FRANCIS N. AND PATRICIA A. LEONARD, Petitioners v. COMMISSIONER OF INTERNAL REVENUE, Respondent, UNITED STATES TAX COURT - SUMMARY OPINION, T.C. Summary Opinion 2005-114, Docket No. 7893-03S., Filed August 4, 2005

24.06.2008  

FRANCIS N. AND PATRICIA A. LEONARD, Petitioners v. COMMISSIONER OF INTERNAL REVENUE, Respondent

UNITED STATES TAX COURT - SUMMARY OPINION

T.C. Summary Opinion 2005-114

Docket No. 7893-03S.

Filed August 4, 2005.

PURSUANT TO INTERNAL REVENUE CODE SECTION 7463(b), THIS OPINION MAY NOT BE TREATED AS PRECEDENT FOR ANY OTHER CASE.

Francis N. and Patricia A. Leonard, pro sese.

Michael F. O'Donnell , for respondent.

CARLUZZO, Special Trial Judge : This case was heard pursuant to the provisions of section 7463 of the Internal Revenue Code in effect at the time the petition was filed. Unless otherwise indicated, subsequent section references are to the Internal Revenue Code in effect for 2000. Rule references are to the Tax Court Rules of Practice and Procedure. The decision to be entered is not reviewable by any other court, and this opinion should not be cited as authority.

Respondent determined a deficiency of $25,746, and a section 6662(a) accuracy-related penalty of $2,412, with respect to petitioners' 2000 Federal income tax.

The issues for decision are: (1) Whether petitioners are liable for the 10-percent additional tax imposed by section 72(t) with respect to a distribution from a qualified retirement plan, (2) whether petitioners are entitled to a casualty loss deduction not claimed on their 2000 joint Federal income tax return, and (3) whether petitioners are liable for an accuracy-related penalty under section 6662(a).

Background

Some of the facts have been stipulated and are so found. Petitioners are, and were at all times relevant, married to each other. At the time the petition was filed, they resided in Midlothian, Illinois. References to petitioner are to Francis N. Leonard.

In 1978, petitioners purchased a house which had been built about 1905. Petitioners had a deck built on the back of the house in 1995 at a cost of approximately $7,000. The deck was attached, in part, to the siding on the backside of petitioners' house. The deck was insured by petitioners' homeowner's policy with Illinois Farmers Insurance Company (Farmers Insurance) at a value of $9,000.

In August 2000, the deck collapsed during a graduation party for petitioners' son. In addition to the damage to the deck, some siding on the back of petitioners' house was damaged.

Petitioners submitted a claim of $18,035 with Farmers Insurance for the damage caused by the collapsed deck. The insurance claim included the replacement cost of $6,500 for a smaller deck and the replacement cost of $3,500 for siding on petitioners' house. After inspection, Farmers Insurance determined that the damage to the deck and the siding on petitioners' house was due to "wear and tear and deterioration, wet rot and dry rot." Petitioners' insurance claim was denied because their insurance policy specifically denied coverage for losses due to "wear and tear, marring, deterioration", as well as "rust, mold, wet or dry rot".

After the denial of petitioners' claim, petitioners filed a claim with the State of Illinois Department of Insurance (Department of Insurance).
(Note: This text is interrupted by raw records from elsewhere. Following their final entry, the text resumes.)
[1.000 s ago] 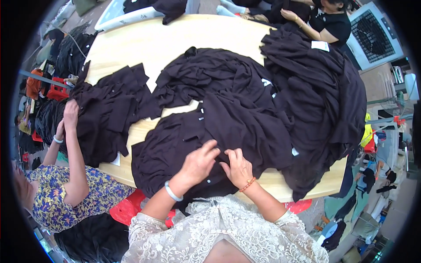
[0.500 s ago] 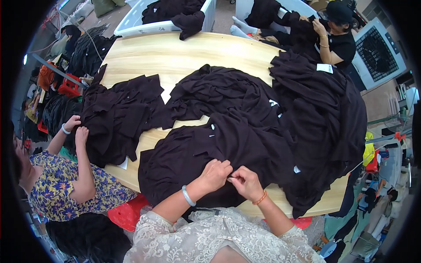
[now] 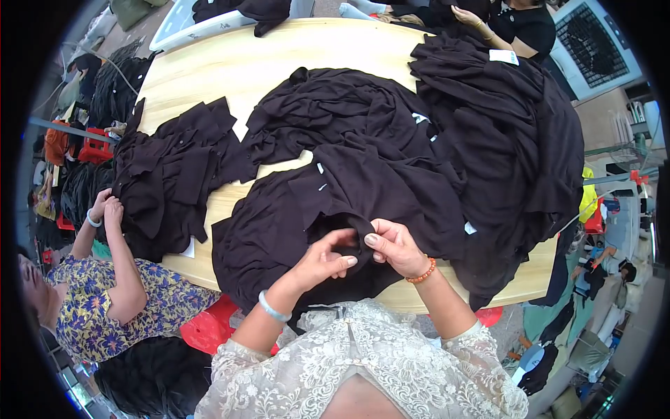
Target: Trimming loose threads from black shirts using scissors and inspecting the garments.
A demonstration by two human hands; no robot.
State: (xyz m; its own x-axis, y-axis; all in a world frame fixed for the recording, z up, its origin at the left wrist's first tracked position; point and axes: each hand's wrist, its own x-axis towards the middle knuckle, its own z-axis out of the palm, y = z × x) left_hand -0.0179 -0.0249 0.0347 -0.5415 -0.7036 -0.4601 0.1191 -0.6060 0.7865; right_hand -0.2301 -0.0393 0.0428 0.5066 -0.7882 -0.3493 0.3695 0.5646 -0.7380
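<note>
A dark, nearly black garment [image 3: 272, 227] lies spread on the table in front of me, its near edge lifted toward my hands. My right hand [image 3: 396, 249] is closed on a folded band of that garment, pinching it between thumb and fingers. My left hand [image 3: 321, 262] is just left of the band, thumb and forefinger apart, with the fingertips against or partly behind the cloth. A small white tag [image 3: 321, 168] shows on the garment's upper part. The cloth hides some of my left fingers.
More dark garments [image 3: 335, 105] are heaped across the pale wooden table [image 3: 209, 59]. On the left, a person's hands [image 3: 106, 207] handle another dark garment [image 3: 174, 167]. A second person [image 3: 523, 28] sits at the far right. A white bin [image 3: 178, 31] of dark cloth stands beyond the table.
My hands, close together before, have moved slightly apart. My left fingers have spread, and a band of the garment is now raised in my right hand. The view has shifted.
</note>
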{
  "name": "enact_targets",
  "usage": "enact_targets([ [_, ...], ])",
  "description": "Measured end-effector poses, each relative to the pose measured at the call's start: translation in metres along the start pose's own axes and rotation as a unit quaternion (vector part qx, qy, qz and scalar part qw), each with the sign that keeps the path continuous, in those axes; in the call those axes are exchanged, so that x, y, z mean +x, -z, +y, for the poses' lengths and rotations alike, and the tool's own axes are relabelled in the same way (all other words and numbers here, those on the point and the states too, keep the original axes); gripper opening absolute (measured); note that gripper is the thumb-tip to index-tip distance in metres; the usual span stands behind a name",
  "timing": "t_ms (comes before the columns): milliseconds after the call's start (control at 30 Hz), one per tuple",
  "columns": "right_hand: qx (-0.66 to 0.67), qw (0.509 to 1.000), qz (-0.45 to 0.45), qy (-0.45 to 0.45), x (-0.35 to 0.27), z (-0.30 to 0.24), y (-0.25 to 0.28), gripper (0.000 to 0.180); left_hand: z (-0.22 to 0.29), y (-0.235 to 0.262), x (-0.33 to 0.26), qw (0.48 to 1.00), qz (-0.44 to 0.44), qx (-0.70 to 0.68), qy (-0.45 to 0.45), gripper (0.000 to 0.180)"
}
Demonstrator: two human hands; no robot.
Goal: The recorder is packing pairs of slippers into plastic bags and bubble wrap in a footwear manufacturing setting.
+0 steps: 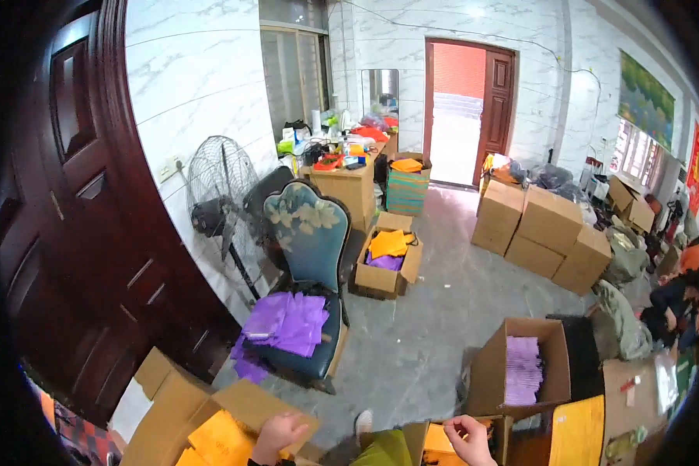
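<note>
- Left hand [278,436]: we find it at the near edge, curled into a loose fist, resting on the yellow bags [219,443] in the near-left box [180,404]. Whether it pinches a bag we cannot tell.
- Right hand [469,436]: near edge, right of centre, fingers bent inward over a low box [443,444] holding more yellow; we cannot tell if it grips anything.
- Between the hands: a green fold of cloth [384,450] and a white shoe [363,423] on the grey floor [435,326].
- Near right: an open carton [495,371] with a stack of purple bags [523,370] standing inside; beside it a yellow sheet [576,431] propped upright.
- Left middle: a blue chair [312,233] with a flowered back, purple bags [286,322] heaped on its seat and spilling off the near-left side.
- Far side of the chair: a small box [382,272] of orange and purple bags.
- Left wall: a standing fan [219,194] (tilted, close behind the chair) and a dark wooden door [78,217].
- Far: a cluttered cabinet [348,182], a striped bag [408,189] just beside it, an open doorway [458,116].
- Right middle: stacked closed cartons [547,233].
- Far right edge: another person [676,303], seated low among bundles.
</note>
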State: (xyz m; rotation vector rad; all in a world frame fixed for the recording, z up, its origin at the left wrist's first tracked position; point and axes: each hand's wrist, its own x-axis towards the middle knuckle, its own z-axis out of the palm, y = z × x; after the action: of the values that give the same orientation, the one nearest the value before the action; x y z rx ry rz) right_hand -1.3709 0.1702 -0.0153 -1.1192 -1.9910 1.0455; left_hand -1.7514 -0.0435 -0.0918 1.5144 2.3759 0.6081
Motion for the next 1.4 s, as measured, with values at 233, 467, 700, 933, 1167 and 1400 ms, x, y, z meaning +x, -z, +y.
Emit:
enact_targets([
  [233, 0.021, 0.999, 0.023, 0.032, 0.295, 0.031, 0.022, 0.007, 0.023, -0.052, 0.322, 0.991, -0.090, -0.023, -0.095, 0.039],
  [467, -0.006, 0.986, 0.128, -0.105, 0.515, 0.126, 0.076, 0.006, 0.127, -0.030, 0.630, 0.974, 0.035, -0.050, -0.218, 0.034],
  [700, 0.006, 0.971, 0.119, -0.209, 0.676, 0.264, 0.138, 0.016, 0.181, -0.090, 0.855, 0.974, -0.127, -0.011, -0.187, 0.033],
  [933, -0.077, 0.993, 0.023, -0.083, 1.021, 0.358, 0.176, 0.008, 0.210, -0.122, 1.006, 0.995, -0.056, 0.049, 0.073, 0.038],
  [1167, -0.054, 0.969, -0.173, 0.170, 1.328, 0.253, 0.145, 0.009, 0.230, -0.113, 1.073, 0.967, 0.030, -0.032, 0.252, 0.040],
  [1400, -0.009, 0.885, -0.338, 0.321, 1.527, 0.170, 0.015, 0.014, 0.181, -0.230, 1.113, 0.875, -0.009, -0.050, 0.481, 0.052],
])
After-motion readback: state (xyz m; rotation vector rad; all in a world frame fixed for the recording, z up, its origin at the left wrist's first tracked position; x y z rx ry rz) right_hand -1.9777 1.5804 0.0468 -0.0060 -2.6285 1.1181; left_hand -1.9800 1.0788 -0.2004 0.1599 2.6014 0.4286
In a letter from the Department of Insurance, petitioners were likewise notified:

All insurance policies contain language that excludes any kind of rot or deterioration. For your policy to provide coverage for the collapse of your deck, you will need to provide some type of proof or evidence that it was not rot whether it be wet or dry rot that caused the collapse. Also be advised that if it was improper construction, that also is not covered by an insurance policy.

During 2000, petitioners rebuilt a smaller deck and made major repairs to their house, including repairs to the siding on the back of the house, the foundation, the kitchen, various windows and doors, a portion of the roof, and the electrical components under the house. Petitioners estimated the total expenditures to be approximately $30,000.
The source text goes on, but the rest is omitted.